Board of Directors members
The Board of Directors is comprised of at least 3 (three) and at most 10 (ten) members, all shareholders, elected at the Shareholders´ Meeting. Possession of board members resident or domiciled abroad is subject to the establishment of resident representative member living in the country, with powers to receive service on proposed actions against him based in corporate law, by proxy with an expiration date that should extend for at least 3 years after the end of the term of office member.
- Rogério Luiz Lima Fiqueira
- Renato Bezerra de Mello de Vasconcelos
Officer of the following Companies: Usinas Carapebus – Companhia Açucareira Usina Cupim – Companhia Açucareira Usina Barcelos – shareholder of the Company Empresa Fiqueira Consultoria e Contabilidade Ltda – Fiscal Council Member of Empresa Pronor S.A. Worked for Grupo BBM (from 1985 to 2007) in the following segments: financial , agro, Real estate, industrial and holding Companies, served as Accounting Manager, Auditor Manager, Controller Officer; from 1980 to 1985, served as Accounting Manager at Grupo Anglo American Corporation do Brazil.
Board of Directors chairman, founder shareholder of Escola Nova Ltda (Pre School) and founder of Arquiteturart S/C Ltda.
Fiscal Council
The Fiscal Council shall operate on a non-permanent basis, with powers and duties assigned thereto by laws and shall only be installed by resolution of the Shareholders Meeting, or upon request of shareholders, in the assumptions provided for by laws. The Fiscal Council is comprised of of 3 (three) to at most 5 (five) effective councilors and the same numbers of alternate members. The application installation will be made by the shareholders at the General Meeting, which shall elect its members, regardless of such matters included in the agenda.

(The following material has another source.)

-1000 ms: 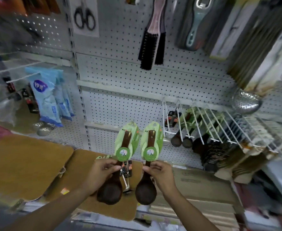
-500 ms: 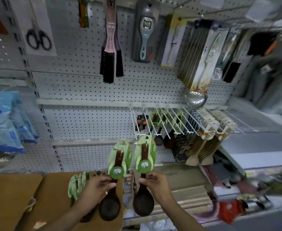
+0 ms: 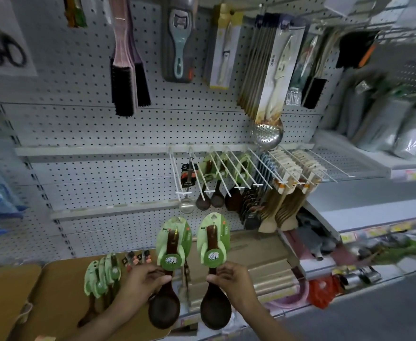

Holders of preferred shares are entitled to elect, in a separate vote, one (1) member and an alternate; equal right have minority shareholders, provided that they jointly represent 10% (ten percent) or more of the shares voting rights. The Audit Committee, once installed, will run until the first Annual General Meeting following their installation, and their competence, during this period, the duties provided for by art. 163 of Law No. 6.404/76. The function of the Audit Committee is delegated.
Board of Executive Officers
The Fiscal Council shall operate on a non-permanent basis, with powers and duties assigned thereto by laws and shall only be installed by resolution of the Shareholders Meeting, or upon request of shareholders, in the assumptions provided for by laws. The Fiscal Council is comprised of of 3 (three) to at most 5 (five) effective councilors and the same numbers of alternate members. The application installation will be made by the shareholders at the General Meeting, which shall elect its members, regardless of such matters included in the agenda. Holders of preferred shares are entitled to elect, in a separate vote, one (1) member and an alternate; equal right have minority shareholders, provided that they jointly represent 10% (ten percent) or more of the shares voting rights. The Audit Committee, once installed, will run until the first Annual General Meeting following their installation, and their competence, during this period, the duties provided for by art. 163 of Law No. 6.404/76. The function of the Audit Committee is delegated.
Comprised of at least 2 (two) and at most 5 (five) members being two Chief Officer, all of them elected by the Board of Directors. The Board of Directors shall elect the Board of Executive Officers members with no special designation; up to 1/3 of the Board of Directors members shall be Executive officers.